I’m only going to say this once, so enjoy it while you can: I love Jordan.
I love the dusty buildings in Amman and the desert at sunset and laundry hanging outside windows on the day the water is delivered.
I’m 37 hours and one minute away from getting on a plane and flying back to America. I spent a day and a half in Azraq (depressing but important place) with the SIT kids. I don’t really do goodbyes, and I really don’t do hugs, but it was a fond fare well any way.
I keep a small notebook full of thoughts that I have that don’t have a better place to go (Joan Didion says it is because people like me have a compulsion and are emotionally unstable). I made a list last week called “thoughts on going home.” It is my waxing slightly philosophical, so skip this part if you think it is boring:
1) You can’t run away from life. Life follows you. Sometimes you can put it on hold for a very short while, but it will still be there.
2) In light of 1) above, you can use struggle and hard times to get stronger. Some times you can feel yourself toughening up.
3) I have done things in my life that are way below my dignity. In the words of Tracy Jordan “Pigeon? Why you eating other peoples French fries? Have some self-respect! Did you know you can fly?”
4) “Home” is a tricky concept
5) Maybe devices that save time and labor are not all they are cracked up to be. There is a beauty in work. I may have to become a Buddhist.
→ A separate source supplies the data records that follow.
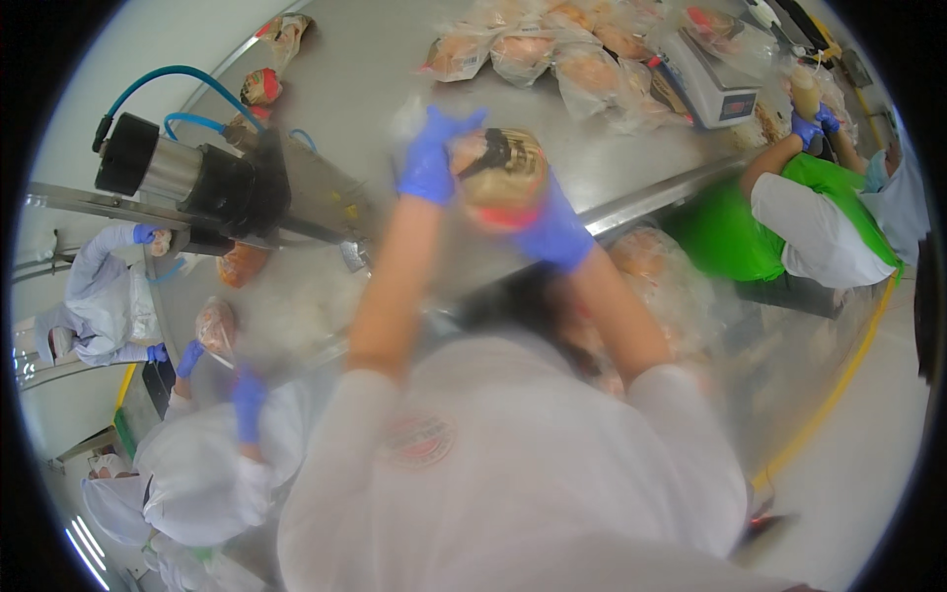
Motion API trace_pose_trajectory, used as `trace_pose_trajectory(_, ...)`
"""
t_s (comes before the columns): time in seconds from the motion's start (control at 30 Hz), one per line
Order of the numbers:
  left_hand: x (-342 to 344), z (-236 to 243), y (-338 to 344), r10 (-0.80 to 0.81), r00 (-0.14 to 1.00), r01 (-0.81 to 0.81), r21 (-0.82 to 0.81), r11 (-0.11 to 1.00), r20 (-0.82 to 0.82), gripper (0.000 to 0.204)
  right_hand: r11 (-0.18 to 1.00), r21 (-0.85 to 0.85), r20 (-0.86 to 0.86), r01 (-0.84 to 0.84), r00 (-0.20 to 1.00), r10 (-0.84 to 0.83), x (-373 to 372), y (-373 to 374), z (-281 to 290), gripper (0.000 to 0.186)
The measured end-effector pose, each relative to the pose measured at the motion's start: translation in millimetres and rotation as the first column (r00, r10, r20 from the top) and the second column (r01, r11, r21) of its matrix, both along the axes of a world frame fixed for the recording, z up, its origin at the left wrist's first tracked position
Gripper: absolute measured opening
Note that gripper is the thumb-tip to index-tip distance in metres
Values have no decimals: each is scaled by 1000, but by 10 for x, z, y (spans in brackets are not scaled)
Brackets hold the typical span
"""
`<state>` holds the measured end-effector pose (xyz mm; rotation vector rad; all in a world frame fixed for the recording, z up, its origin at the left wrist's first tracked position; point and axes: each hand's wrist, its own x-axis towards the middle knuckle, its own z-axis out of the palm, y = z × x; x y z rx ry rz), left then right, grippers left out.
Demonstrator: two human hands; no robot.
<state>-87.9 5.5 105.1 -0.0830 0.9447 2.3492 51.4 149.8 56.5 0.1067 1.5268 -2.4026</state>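
Well, both sets of fingers are clamped on one printed bag (501, 183): the left hand (426, 163) grips its left side, the right hand (557, 235) clasps its lower right, those fingertips tucked out of sight behind it. It's held up to the left of the scale (704, 84) and nearer the wearer. And inside? Something rounded and pale orange, peeping out at the upper left. Gold, black and red printing wraps it, the lettering too blurred to read.

Out across the steel bench (365, 94), just left of the scale, a cluster of clear bags (587, 74), plump with pale orange pieces, flashes of red among them! Another clear bag (725, 37), red-marked, sits on the scale itself. Just right of the scale, a co-worker's gloved hands (807, 128) hold a pale object. Far left of the scale stands a black-and-silver machine (192, 178), red-and-gold bags (261, 87) beyond it.
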Motion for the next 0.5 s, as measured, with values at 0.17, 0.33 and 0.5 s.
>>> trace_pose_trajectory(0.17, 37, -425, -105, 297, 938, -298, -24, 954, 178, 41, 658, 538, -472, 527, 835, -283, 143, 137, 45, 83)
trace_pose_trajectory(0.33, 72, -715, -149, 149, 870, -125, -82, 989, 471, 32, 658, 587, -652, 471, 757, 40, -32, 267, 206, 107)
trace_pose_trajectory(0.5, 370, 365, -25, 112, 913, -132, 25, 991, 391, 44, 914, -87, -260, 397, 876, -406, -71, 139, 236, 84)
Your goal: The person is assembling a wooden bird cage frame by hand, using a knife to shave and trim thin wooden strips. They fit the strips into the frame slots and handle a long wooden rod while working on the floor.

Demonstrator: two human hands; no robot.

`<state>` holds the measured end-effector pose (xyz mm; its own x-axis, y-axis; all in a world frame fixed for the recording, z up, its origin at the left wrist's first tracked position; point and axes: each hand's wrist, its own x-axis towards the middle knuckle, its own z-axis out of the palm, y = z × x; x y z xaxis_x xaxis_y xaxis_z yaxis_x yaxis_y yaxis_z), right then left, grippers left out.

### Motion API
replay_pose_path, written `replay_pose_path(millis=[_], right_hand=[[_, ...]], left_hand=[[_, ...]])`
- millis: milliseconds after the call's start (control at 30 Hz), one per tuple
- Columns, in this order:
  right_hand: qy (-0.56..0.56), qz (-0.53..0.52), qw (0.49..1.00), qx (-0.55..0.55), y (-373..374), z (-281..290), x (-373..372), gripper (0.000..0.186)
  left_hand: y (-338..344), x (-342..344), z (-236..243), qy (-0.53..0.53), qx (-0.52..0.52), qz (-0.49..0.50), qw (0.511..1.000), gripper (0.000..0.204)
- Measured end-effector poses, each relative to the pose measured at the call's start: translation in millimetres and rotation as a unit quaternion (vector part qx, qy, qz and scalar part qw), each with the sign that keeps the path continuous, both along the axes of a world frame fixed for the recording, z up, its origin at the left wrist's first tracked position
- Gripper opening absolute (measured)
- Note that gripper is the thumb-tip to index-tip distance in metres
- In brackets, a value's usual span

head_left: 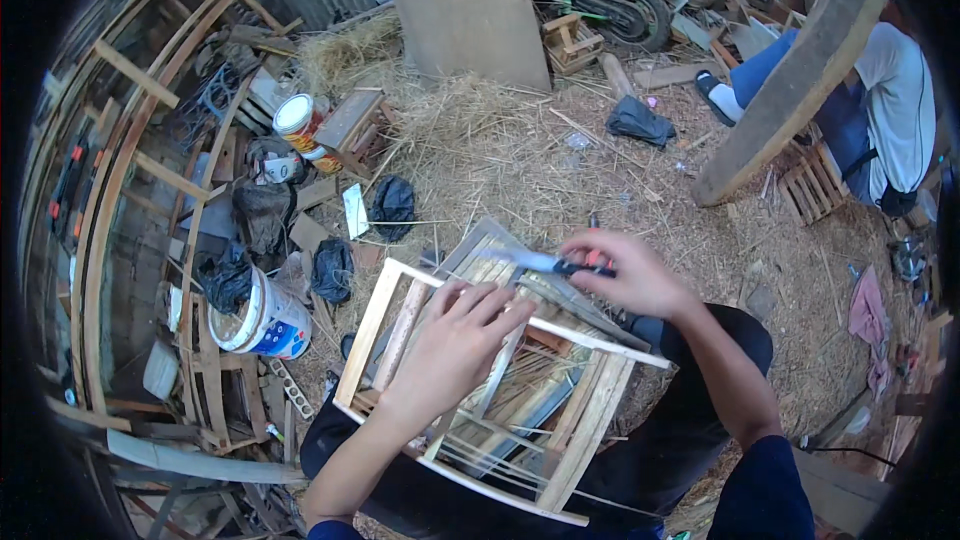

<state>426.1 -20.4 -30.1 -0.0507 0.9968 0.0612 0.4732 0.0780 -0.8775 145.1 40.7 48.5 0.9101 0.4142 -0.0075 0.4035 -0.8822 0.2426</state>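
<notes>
Item 1: slatted wooden frame (597,420), pale timber, lying across the lap (730,340) of the worker I am watching. Step in hand, as I judge it remotely: bladed work around the far rail (600,342). The next move calls for a firm hold on the frame, with the left fingertips clear of the blade's line.

Item 2: left hand (445,345), laid over the far rail; fingers bent, slightly spread. I cannot tell whether they pinch the wood.

Item 3: right hand (640,275), beyond that rail; fingers wrapped around the black-and-red handle of 1 hand tool (572,267). Its pale blade is blurred; I cannot tell knife from saw, nor whether it touches wood.

Surroundings: straw-strewn floor (480,140); 1 white bucket (265,320), left; 1 green motorbike (597,7), farther off; 1 other person (900,100), right, partly behind a leaning wooden post (790,90).
</notes>
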Motion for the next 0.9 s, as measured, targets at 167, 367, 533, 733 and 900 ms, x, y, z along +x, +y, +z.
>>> replay_pose_path(millis=[167,367,533,733,900], right_hand=[[-0.061,0.042,0.997,-0.004,18.0,-21.8,-19.3,0.037],[-0.095,0.060,0.994,0.012,26.8,-48.1,-34.9,0.038],[-0.087,0.061,0.994,0.027,23.6,-93.5,-50.7,0.040],[-0.098,0.093,0.991,-0.022,7.1,-103.7,-55.3,0.054],[-0.158,0.105,0.981,-0.042,8.1,-85.4,-49.0,0.052]], left_hand=[[-15.1,1.9,2.8,0.010,-0.031,0.032,0.999,0.064],[-31.1,-31.0,0.2,0.015,-0.071,0.059,0.996,0.069],[-29.9,-27.9,-21.9,-0.053,-0.034,0.035,0.997,0.066],[-30.5,-34.6,-24.2,-0.079,-0.033,0.031,0.996,0.059],[-29.0,-29.4,-18.8,-0.057,-0.062,0.035,0.996,0.056]])
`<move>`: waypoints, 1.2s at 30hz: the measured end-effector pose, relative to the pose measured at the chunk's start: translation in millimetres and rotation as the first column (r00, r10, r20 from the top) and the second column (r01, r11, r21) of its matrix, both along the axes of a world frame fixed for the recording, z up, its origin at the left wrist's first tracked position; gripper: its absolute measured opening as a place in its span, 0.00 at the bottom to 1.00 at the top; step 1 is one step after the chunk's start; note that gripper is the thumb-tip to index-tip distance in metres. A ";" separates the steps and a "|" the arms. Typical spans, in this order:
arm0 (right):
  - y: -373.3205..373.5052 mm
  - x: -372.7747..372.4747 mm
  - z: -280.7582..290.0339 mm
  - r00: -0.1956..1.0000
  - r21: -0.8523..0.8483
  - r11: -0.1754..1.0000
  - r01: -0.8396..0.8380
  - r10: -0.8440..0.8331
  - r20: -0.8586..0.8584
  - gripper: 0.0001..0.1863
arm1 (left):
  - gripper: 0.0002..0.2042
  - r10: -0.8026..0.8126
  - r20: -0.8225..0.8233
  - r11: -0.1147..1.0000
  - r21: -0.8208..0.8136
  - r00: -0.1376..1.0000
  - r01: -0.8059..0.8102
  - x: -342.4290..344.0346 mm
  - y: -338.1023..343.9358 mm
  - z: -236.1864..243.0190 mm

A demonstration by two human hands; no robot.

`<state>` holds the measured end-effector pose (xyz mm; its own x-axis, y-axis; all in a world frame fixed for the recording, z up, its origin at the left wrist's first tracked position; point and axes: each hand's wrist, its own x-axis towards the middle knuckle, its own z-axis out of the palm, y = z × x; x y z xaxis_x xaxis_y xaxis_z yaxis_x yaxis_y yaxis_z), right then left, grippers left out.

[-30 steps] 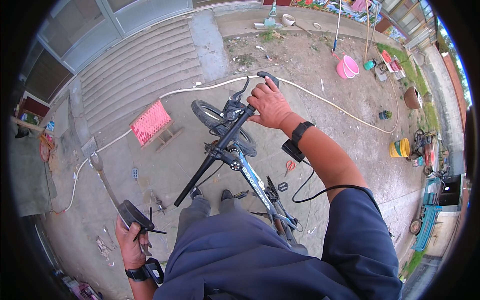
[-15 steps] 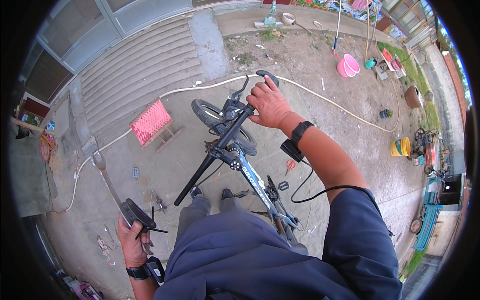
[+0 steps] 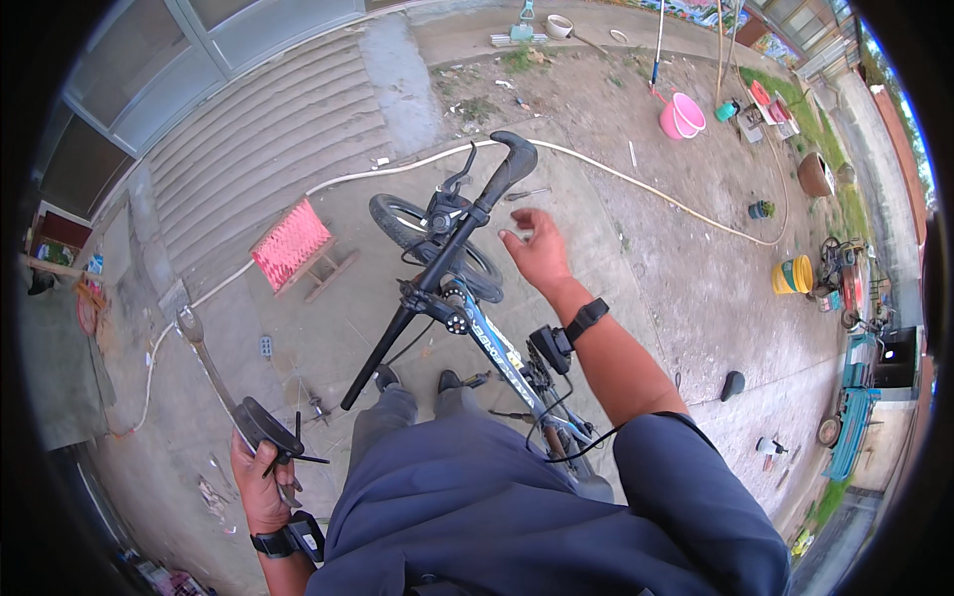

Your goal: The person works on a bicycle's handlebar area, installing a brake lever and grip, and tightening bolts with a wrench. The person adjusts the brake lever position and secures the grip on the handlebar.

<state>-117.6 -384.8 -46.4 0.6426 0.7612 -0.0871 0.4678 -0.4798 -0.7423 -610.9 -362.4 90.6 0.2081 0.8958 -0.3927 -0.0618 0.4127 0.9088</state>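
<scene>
A blue bicycle (image 3: 487, 338) stands in front of me with its black handlebar (image 3: 447, 248) turned across the frame and its front wheel (image 3: 417, 223) on the concrete. My right hand (image 3: 537, 253) hovers just right of the handlebar's right grip (image 3: 510, 164), fingers apart, touching nothing. My left hand (image 3: 260, 482) is low at my side, closed on a long metal wrench (image 3: 204, 358) together with a black round part and thin tools.
A pink stool (image 3: 291, 243) stands left of the wheel. A white hose (image 3: 636, 184) runs across the yard. A pink bucket (image 3: 682, 114), a yellow bucket (image 3: 792, 275), steps (image 3: 268, 109) and clutter lie farther off.
My right hand has let go of the handlebar grip and pulled back to the right, fingers now apart. The left hand still holds the wrench.
</scene>
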 end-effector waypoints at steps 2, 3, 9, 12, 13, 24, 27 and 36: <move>-0.3 -7.2 -17.0 0.864 0.154 0.982 0.112 -0.020 -0.502 0.26 | 0.25 -0.012 -0.004 1.000 0.009 1.000 0.012 1.1 0.7 0.2; -0.9 -10.8 -22.1 0.700 0.142 0.966 0.217 -0.053 -0.713 0.25 | 0.24 -0.008 0.003 1.000 0.016 1.000 0.008 1.9 1.0 0.5; 10.7 -22.0 -23.8 0.462 0.272 0.894 0.357 0.084 -0.883 0.25 | 0.22 -0.076 0.016 0.997 0.014 0.997 0.075 7.8 2.9 2.8; 16.1 -25.8 -23.5 0.436 0.260 0.889 0.377 0.078 -0.897 0.24 | 0.22 -0.085 0.016 0.996 0.025 0.996 0.084 9.3 1.2 5.4; 17.8 -26.6 -24.0 0.422 0.234 0.894 0.382 0.056 -0.905 0.24 | 0.22 -0.085 0.015 0.996 0.024 0.996 0.085 9.2 0.8 6.6; 33.5 -26.8 -16.1 0.208 0.347 0.847 0.402 0.284 -0.936 0.17 | 0.21 -0.043 0.023 0.999 0.004 0.999 0.043 0.3 -9.1 9.7; 42.8 -31.5 -16.1 0.319 0.353 0.874 0.335 0.247 -0.915 0.18 | 0.21 -0.034 0.026 0.999 0.004 0.999 0.034 -2.0 -11.7 9.6; 58.6 -37.5 -18.7 0.444 0.290 0.887 0.359 0.111 -0.889 0.18 | 0.21 -0.001 0.042 1.000 -0.005 0.999 0.001 -6.6 -14.5 5.0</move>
<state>-155.1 -326.2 -65.1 0.4870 0.7858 -0.3812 -0.5739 -0.0411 -0.8179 -617.5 -376.8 95.6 0.2252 0.8937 -0.3881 -0.0994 0.4173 0.9033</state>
6) Language is beautiful, and powerful.
7) All cultures have good and bad things about them; some should be loved, some should be scorned. America is not as bad as I thought it was when I left.
8) Water and writing are the two things I love most.
9) Friends and laughter can be found any where (though I am particularly fond of mine)
10) Sometimes I wonder if coming abroad teaches you more about a foreign place, or about the place you left.
11) There are too many problems to fix in the world, but we have to keep trying because there is no other option.